Exploring the reasons for low pertussis vaccine effectiveness in Ontario, Canada, 2006-2008: a Canadian Immunization Research Network study

Hughes SL, Kwong JC, Schwartz KL, Chen C, Johnson C, Li Y, Marchand-Austin A, Bolotin S, Jamieson FB, Drews SJ, Russell ML, Svenson LW, Mahmud SM, Crowcroft NS. Can J Public Health. 2021; Aug 23 [Epub ahead of print]. DOI: https://doi.org/10.17269/s41997-021-00536-1


Objectives — Although pertussis vaccines have been widely used for many decades, a burden of illness persists. Resurgences in Ontario, Canada, have not been substantial in the past decade, but an outbreak of pertussis occurred in Toronto between 1 October 2005 and 31 March 2006. Previous Ontario studies found high vaccine effectiveness (VE) in the initial years post-immunization. In order to explore the impact of outbreaks and external factors on VE, we investigated pertussis VE during the period 2006–2008.

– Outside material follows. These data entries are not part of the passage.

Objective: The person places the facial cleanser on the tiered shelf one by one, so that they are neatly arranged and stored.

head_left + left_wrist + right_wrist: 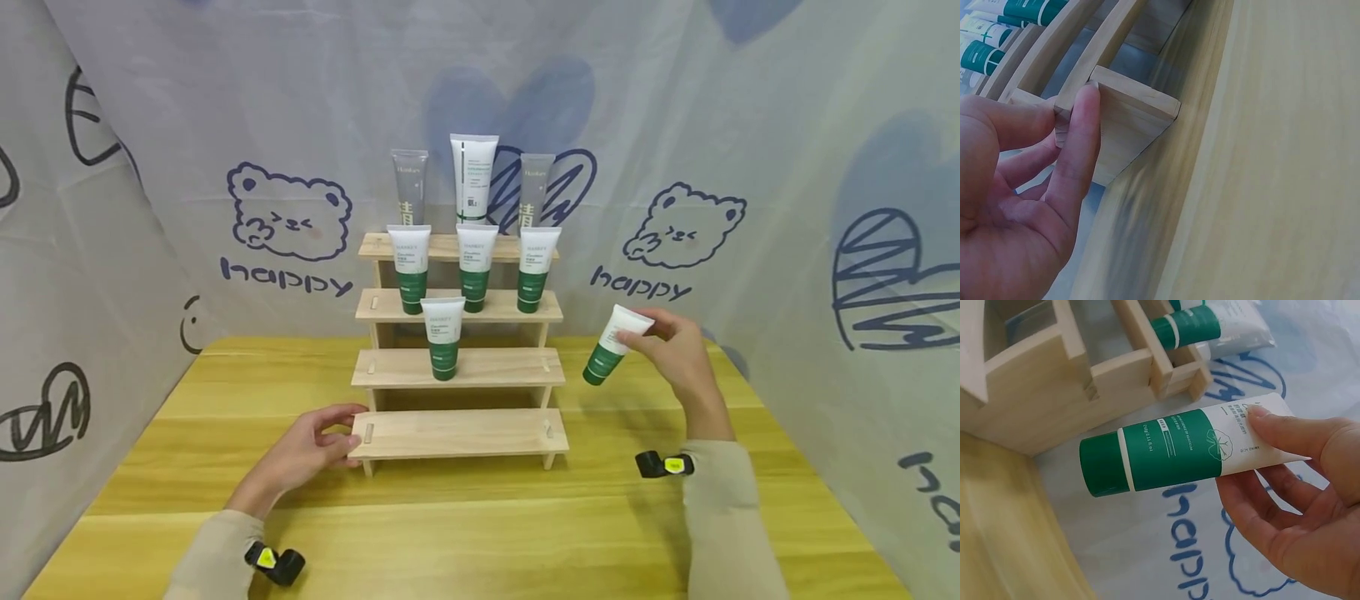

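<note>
My right hand (675,354) pinches a white and green cosmetic tube (603,358) near its flat white end, to the right of a stepped wooden display rack (457,435). Tilted in the head view, the tube has its green cap pointing down and left, over the table. The right wrist view shows the thumb on the printed face and fingers beneath. My left hand (313,450) grips the left end of the rack's lowest step; in the left wrist view, thumb and fingers (1079,137) pinch the board's corner.
One matching tube (443,342) stands on the second step up, three more, including a middle tube (474,271), on the step above. At the top stand a larger white tube (474,179) and two grey tubes (409,187). A printed cloth (300,100) surrounds the wooden table (465,542).
</note>
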Available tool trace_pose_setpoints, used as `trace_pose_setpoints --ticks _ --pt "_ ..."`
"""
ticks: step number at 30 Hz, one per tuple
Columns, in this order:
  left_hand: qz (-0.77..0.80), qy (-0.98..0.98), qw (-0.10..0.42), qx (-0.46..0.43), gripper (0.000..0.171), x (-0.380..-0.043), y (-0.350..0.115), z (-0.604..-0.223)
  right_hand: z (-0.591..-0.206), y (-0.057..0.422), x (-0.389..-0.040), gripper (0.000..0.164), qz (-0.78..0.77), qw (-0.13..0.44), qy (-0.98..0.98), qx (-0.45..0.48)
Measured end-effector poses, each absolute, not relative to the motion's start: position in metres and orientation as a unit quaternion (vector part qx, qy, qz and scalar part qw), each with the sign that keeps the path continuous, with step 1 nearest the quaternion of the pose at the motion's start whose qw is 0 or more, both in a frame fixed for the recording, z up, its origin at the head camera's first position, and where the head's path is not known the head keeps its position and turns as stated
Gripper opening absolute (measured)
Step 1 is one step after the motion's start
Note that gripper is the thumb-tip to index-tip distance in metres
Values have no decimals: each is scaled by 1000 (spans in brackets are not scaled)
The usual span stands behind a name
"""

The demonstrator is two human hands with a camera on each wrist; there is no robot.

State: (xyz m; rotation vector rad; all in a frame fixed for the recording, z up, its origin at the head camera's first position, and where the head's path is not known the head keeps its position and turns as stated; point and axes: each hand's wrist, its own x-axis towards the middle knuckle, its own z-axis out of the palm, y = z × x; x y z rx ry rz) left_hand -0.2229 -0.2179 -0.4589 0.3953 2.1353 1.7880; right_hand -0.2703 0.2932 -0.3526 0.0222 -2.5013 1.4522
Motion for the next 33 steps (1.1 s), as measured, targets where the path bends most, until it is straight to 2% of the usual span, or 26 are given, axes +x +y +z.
trace_pose_setpoints --ticks 12,22,33 --pt "624 750 168 138 59 -223 -217 -458 -329 270 -271 46 485 122 -863 74" --pt "627 750 164 133 60 -224 -217 -458 -323 247 -277 37 464 114 -869 128" --pt "623 753 166 130 60 -223 -216 -457 -316 224 -279 36 447 101 -876 154"
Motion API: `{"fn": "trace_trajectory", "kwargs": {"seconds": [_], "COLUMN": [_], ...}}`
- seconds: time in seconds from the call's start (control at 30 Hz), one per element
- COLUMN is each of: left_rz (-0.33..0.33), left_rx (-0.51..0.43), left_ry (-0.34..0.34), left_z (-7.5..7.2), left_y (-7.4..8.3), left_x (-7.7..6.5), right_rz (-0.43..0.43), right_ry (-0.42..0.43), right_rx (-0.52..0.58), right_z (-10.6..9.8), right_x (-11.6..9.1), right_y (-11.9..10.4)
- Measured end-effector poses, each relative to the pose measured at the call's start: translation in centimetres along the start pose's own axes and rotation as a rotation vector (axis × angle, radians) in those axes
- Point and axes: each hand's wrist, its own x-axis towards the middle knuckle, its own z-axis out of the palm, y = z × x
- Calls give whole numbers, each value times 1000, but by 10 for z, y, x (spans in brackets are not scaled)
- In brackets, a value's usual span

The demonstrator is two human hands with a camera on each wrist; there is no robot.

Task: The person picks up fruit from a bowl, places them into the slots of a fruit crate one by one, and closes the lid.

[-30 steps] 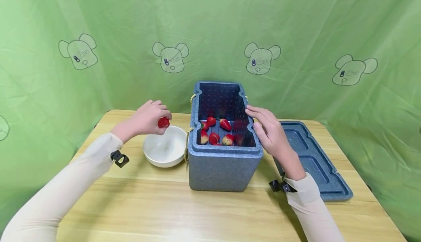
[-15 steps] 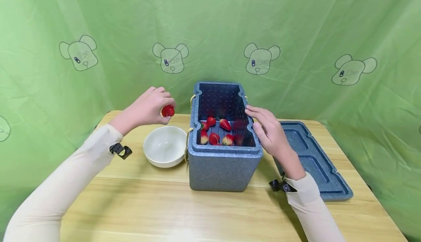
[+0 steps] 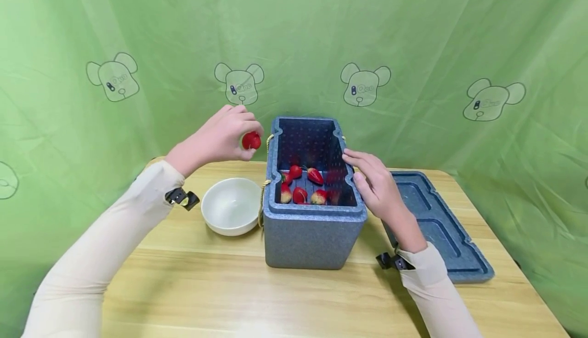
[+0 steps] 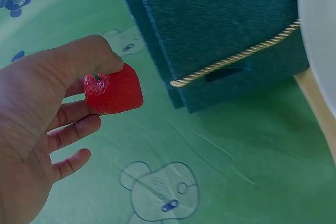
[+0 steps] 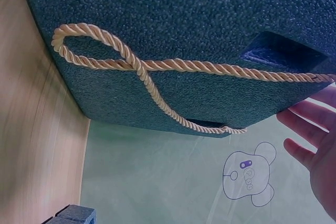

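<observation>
A red strawberry point(image 4: 118, 92) is pinched between the thumb and fingers of my left hand point(image 3: 225, 133), up above the table and just left of the box's far rim. My right hand point(image 3: 374, 182) rests on the right rim of the grey-blue foam box point(image 3: 312, 238), its fingers fairly straight. Several strawberries point(image 3: 315, 175) lie on the floor of that box, toward its near end. Below my left hand, a white bowl point(image 3: 229, 208) stands against the box's left side with nothing in it.
The box lid point(image 3: 441, 225) lies on the wooden table point(image 3: 206, 297) at the right, partly under my right forearm. Gold rope point(image 5: 184, 65) hangs along the box's sides. A green curtain point(image 3: 303, 31) with printed bear heads closes off the back.
My left hand has risen from above the bowl and moved right toward the box, carrying the strawberry. My right hand stays on the box rim.
</observation>
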Motion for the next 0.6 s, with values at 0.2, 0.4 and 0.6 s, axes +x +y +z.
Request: {"fn": "trace_trajectory", "kwargs": {"seconds": [0.2,0.4,0.6], "left_rz": [18,26,60], "left_rx": [-9,-43,-66], "left_ry": [26,19,5], "left_z": [-5,-6,-2], "left_y": [6,15,23], "left_x": [16,33,48], "right_rz": [12,11,0], "right_ry": [-15,-14,-5], "right_rx": [-4,-6,-6], "right_z": [-2,-2,0], "right_x": [1,0,0], "right_y": [-1,-1,1]}}
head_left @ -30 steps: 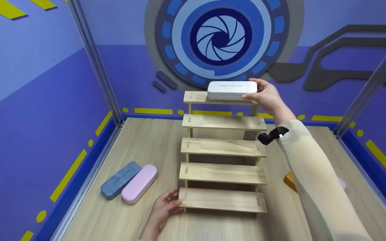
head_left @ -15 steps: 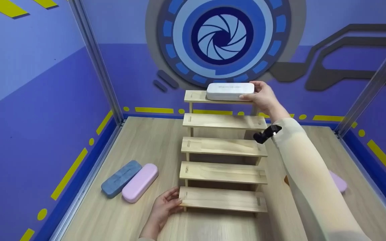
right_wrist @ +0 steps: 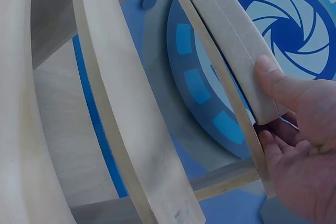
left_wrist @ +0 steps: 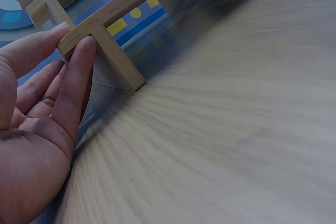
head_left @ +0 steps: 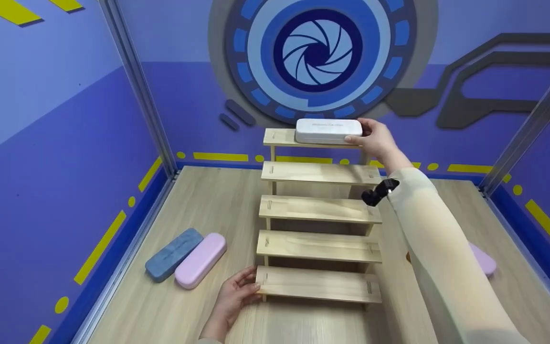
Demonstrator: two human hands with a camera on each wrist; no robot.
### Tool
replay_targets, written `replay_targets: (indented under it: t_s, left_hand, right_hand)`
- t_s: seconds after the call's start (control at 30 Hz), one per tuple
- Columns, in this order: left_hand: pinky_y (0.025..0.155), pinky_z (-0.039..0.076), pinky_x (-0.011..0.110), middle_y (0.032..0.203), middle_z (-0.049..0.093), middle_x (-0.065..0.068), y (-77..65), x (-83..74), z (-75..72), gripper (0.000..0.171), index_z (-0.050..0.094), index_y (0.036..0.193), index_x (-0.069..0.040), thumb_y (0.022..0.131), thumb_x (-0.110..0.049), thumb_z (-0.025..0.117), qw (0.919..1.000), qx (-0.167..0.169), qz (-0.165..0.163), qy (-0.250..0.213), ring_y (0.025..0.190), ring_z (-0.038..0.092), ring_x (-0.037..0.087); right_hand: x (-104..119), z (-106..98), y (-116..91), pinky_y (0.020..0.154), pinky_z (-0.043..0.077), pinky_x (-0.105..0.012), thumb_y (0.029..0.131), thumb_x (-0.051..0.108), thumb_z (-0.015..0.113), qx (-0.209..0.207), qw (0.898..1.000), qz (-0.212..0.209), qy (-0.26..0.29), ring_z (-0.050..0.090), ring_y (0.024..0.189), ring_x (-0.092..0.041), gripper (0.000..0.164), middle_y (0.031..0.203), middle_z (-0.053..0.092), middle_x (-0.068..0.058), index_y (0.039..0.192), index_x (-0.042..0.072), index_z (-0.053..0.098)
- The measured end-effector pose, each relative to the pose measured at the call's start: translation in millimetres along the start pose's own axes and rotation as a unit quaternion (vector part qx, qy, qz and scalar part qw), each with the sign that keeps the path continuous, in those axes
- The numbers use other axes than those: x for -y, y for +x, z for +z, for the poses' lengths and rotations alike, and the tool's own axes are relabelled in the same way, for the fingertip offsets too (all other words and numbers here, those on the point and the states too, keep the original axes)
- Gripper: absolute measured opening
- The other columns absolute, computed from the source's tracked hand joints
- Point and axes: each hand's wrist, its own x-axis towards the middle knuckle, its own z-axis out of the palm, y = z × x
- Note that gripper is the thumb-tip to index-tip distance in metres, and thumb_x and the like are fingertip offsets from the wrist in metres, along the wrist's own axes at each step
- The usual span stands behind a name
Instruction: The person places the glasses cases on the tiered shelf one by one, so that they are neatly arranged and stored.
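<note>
A white glasses case (head_left: 328, 131) lies along the top board of a stepped wooden display rack (head_left: 319, 209). My right hand (head_left: 375, 138) grips the case's right end, thumb in front and fingers behind. In the right wrist view the thumb presses on the case (right_wrist: 231, 40), which sits right at the top board (right_wrist: 215, 56). Down at the front, my left hand (head_left: 234, 294) pinches the left end of the lowest board (head_left: 318, 285). The left wrist view has the thumb over the board's end and a finger beneath it, close to the leg (left_wrist: 118, 61).
A blue glasses case (head_left: 174, 254) and a pink glasses case (head_left: 201, 261) lie side by side on the table (head_left: 217, 200), left of the rack. Right of it, a lilac case (head_left: 482, 260) and an orange item (head_left: 408, 257) are mostly hidden by my right sleeve. Walls enclose the table.
The white case has come down slightly and left onto the top board, with my right hand still gripping it. My left hand stays on the lowest board.
</note>
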Motion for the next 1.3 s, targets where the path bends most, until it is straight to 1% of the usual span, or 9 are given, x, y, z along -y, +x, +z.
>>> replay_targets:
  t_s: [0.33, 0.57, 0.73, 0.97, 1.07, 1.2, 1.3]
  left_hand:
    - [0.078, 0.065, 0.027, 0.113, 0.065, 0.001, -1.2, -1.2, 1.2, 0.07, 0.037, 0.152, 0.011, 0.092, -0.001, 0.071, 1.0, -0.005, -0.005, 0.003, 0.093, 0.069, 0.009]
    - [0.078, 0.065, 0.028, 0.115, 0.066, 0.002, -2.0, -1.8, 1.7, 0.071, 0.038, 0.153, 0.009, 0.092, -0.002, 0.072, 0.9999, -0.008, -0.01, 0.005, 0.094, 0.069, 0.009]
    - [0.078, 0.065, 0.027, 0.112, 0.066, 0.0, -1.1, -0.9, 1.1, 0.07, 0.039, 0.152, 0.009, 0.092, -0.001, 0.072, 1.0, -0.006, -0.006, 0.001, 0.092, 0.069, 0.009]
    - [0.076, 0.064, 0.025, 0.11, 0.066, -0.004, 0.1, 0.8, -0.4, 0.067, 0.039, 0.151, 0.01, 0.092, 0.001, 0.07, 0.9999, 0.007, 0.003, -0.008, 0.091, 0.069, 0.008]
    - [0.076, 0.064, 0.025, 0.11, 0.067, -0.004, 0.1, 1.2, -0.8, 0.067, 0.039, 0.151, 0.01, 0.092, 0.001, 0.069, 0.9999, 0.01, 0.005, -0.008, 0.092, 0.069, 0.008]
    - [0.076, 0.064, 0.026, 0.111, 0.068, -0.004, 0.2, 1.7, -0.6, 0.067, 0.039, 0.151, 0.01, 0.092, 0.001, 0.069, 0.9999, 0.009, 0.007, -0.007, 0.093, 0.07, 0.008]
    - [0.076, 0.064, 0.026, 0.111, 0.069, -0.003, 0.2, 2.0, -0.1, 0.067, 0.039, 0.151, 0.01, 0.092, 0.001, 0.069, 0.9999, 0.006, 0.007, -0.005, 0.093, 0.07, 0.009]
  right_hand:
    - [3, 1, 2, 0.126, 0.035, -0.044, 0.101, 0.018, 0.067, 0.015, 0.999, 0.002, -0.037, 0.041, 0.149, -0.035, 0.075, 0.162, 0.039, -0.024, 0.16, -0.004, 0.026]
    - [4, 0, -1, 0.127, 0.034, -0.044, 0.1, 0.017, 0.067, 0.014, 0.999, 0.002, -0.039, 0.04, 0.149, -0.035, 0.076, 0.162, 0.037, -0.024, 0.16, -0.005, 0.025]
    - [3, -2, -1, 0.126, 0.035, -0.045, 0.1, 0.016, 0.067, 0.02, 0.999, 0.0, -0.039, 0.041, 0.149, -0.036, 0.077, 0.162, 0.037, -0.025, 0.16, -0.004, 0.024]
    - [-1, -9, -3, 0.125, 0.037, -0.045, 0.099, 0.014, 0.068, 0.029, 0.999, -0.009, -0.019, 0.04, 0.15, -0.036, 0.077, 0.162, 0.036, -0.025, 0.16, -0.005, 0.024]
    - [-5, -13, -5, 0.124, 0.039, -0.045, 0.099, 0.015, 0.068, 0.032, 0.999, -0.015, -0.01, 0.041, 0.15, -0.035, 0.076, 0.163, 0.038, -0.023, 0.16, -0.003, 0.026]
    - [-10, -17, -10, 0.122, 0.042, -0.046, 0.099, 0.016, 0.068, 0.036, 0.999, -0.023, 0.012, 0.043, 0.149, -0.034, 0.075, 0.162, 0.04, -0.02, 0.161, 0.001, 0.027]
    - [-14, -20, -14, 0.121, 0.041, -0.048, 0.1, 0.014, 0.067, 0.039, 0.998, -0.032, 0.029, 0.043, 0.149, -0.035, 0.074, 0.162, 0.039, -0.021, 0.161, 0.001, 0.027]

Methods — We assessed pertussis VE using a frequency-matched case-control study for the period 1 March 2006 to 31 December 2008. We used logistic regression to estimate VE by age, time since last vaccination, and vaccination status according to the Ontario recommended schedule. We compared analyses including and excluding cases from Toronto, and to two recent Ontario pertussis VE studies.

Results — We included 1797 confirmed cases and 7188 matched controls. Most cases were under 4 years of age during the study period. Pertussis VE was 3.8% (95% CI: − 21.0, 24.0) in the period 15–364 days following the last pertussis vaccine dose, and increased with increasing time since vaccination. Pertussis VE in the first 15–364 days excluding Toronto increased to 57.1% (95% CI: 26.0, 75.1), but the trend of increasing VE with time since vaccination persisted. Although VE was higher in older (6–11 years) than younger (0–5 years) children, it was lower at 12–13 years than after 14 years.

Conclusion — VE was lower in comparison with other studies conducted in Ontario, particularly in younger children. Various factors occurring during the study period may have influenced the results, including clinical testing of asymptomatic contacts, laboratory testing and methods and reporting practice, and a sensitive case definition. Further studies are needed to optimize methods for measuring VE to inform pertussis vaccine policy.